= Problem statement =
Reproduce the entries below exactly, but only from the line containing "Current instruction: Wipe" to the line containing "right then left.", inclusive.
------------------------
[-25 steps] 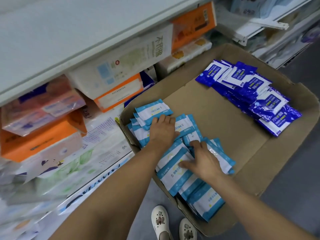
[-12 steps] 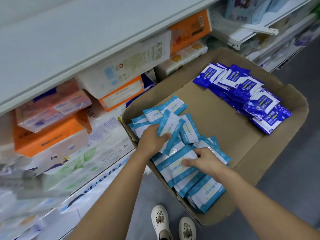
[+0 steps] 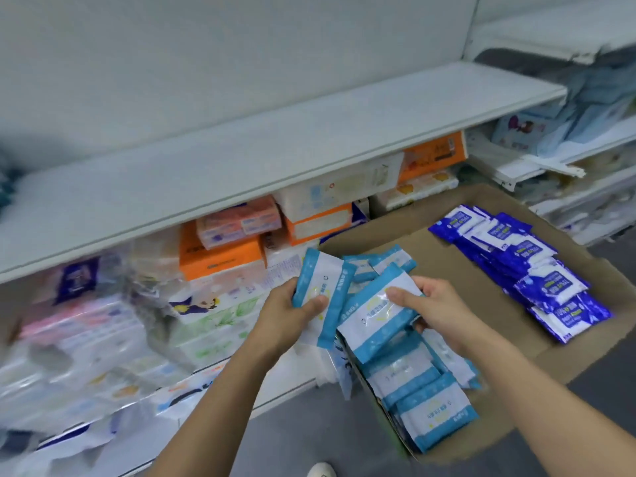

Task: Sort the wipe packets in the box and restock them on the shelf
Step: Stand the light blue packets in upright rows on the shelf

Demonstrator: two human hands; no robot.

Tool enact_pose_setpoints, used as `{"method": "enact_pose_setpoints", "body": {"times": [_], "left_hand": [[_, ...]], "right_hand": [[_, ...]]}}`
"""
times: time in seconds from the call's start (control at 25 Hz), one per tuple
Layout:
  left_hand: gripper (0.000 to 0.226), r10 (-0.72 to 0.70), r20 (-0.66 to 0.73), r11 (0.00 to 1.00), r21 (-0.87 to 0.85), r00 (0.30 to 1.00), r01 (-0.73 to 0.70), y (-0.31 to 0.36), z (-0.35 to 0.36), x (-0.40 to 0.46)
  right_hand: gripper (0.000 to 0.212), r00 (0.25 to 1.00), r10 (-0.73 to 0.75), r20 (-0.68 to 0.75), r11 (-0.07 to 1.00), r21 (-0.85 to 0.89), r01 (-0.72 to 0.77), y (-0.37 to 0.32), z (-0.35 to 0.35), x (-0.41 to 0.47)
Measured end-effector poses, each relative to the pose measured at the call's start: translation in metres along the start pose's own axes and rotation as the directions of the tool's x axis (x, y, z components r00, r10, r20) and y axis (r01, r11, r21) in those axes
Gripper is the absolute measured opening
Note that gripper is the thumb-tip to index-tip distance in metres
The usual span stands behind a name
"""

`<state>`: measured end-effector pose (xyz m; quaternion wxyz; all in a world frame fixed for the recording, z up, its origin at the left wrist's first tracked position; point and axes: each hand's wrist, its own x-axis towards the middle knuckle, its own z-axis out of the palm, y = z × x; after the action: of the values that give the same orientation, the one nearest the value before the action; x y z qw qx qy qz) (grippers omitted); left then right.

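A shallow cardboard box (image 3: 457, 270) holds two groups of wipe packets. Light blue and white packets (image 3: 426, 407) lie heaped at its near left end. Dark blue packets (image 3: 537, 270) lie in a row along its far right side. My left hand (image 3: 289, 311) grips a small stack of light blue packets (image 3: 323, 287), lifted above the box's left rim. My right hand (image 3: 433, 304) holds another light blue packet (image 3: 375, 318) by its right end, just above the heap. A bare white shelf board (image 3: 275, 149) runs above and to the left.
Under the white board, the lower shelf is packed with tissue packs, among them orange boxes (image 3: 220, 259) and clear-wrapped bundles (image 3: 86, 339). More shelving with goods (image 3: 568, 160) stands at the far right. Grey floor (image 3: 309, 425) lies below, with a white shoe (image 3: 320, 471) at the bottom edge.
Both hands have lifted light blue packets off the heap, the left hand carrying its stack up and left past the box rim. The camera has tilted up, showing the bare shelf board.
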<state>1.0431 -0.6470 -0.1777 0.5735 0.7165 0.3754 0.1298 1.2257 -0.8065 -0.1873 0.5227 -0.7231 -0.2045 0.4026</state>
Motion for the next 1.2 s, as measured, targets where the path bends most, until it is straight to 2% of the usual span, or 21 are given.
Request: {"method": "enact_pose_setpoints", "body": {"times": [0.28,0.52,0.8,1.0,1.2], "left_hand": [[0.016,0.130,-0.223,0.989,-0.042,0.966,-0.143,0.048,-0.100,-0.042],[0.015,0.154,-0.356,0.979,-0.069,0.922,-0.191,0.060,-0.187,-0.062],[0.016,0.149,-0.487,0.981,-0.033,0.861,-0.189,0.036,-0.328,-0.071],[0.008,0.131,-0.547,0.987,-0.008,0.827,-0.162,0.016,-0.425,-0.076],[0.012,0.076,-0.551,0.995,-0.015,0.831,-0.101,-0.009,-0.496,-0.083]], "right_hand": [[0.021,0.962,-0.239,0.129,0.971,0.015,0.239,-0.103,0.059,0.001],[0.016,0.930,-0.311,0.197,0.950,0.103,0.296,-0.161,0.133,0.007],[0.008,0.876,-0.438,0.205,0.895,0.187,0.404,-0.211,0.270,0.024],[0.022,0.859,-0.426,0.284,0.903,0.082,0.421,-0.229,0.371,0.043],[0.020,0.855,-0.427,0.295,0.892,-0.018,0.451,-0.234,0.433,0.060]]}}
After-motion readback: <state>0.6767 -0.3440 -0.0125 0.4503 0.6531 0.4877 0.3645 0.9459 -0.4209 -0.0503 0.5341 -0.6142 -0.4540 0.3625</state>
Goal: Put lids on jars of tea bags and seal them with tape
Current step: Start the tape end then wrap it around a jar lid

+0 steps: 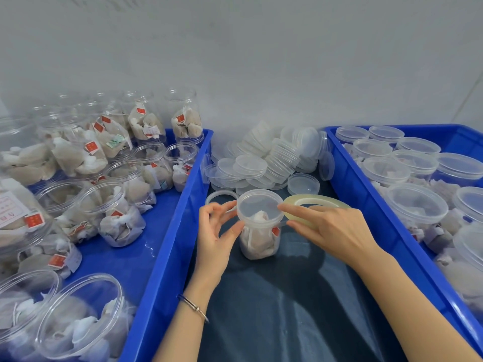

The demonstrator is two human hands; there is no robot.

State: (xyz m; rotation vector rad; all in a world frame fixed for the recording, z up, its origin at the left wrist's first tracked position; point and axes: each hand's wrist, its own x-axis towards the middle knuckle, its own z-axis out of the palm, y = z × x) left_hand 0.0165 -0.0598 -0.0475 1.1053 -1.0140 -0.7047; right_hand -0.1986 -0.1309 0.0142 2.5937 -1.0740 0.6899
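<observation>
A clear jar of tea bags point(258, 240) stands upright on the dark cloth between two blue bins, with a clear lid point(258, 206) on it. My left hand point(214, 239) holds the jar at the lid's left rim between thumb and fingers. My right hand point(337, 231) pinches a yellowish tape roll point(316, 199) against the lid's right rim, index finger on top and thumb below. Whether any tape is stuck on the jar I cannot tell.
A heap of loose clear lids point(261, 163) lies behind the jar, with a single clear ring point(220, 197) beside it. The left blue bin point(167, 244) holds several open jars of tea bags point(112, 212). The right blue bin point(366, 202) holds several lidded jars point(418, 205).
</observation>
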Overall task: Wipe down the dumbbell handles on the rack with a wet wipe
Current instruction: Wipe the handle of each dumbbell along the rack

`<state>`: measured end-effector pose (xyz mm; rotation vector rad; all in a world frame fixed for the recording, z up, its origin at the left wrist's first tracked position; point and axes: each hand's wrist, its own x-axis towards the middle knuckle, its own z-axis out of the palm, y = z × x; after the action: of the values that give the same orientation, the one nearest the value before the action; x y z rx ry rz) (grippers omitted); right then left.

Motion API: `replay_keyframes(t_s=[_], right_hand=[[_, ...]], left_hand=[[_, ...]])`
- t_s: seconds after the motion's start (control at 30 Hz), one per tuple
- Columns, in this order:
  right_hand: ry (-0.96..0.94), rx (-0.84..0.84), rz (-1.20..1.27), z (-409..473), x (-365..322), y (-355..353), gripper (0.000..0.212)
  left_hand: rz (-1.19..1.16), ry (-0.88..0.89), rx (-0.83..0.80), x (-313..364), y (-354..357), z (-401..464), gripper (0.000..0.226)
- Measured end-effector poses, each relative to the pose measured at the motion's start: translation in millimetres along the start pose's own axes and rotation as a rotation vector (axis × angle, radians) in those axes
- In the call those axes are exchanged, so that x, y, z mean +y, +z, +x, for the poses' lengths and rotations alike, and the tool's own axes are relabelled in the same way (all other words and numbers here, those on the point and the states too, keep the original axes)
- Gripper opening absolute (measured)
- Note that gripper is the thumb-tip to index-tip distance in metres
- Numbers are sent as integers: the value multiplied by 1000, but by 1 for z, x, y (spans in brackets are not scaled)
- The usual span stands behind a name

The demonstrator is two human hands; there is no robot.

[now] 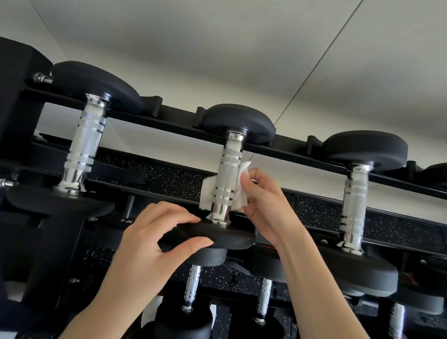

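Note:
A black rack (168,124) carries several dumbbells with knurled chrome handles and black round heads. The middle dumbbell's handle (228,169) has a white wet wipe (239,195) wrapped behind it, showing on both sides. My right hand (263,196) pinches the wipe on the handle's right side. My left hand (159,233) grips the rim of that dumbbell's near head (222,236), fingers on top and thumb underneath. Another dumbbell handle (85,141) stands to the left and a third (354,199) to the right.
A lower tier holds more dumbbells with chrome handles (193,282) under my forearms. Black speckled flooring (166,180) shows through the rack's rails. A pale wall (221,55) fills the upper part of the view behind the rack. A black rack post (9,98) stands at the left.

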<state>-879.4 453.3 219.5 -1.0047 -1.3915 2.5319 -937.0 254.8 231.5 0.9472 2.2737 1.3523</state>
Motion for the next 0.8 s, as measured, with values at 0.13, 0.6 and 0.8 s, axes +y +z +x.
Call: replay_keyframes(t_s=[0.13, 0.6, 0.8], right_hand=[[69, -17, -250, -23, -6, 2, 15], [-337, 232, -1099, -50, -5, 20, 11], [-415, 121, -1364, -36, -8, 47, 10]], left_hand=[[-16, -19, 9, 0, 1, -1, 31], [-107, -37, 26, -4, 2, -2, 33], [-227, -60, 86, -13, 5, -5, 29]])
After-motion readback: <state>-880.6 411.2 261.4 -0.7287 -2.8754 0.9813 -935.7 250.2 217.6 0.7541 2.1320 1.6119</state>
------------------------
= Exercise result =
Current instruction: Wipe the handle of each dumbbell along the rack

`<state>`: measured end-effector pose (xyz mm; rotation vector rad; all in a world frame fixed for the recording, z up, its origin at the left wrist's first tracked position; point and axes: each hand's wrist, its own x-axis towards the middle knuckle, its own z-axis out of the palm, y = z × x; after the action: of the values that give the same orientation, the one nearest the value before the action; x y z rx ry rz) (grippers omitted); right then left.

The exercise has been fully completed.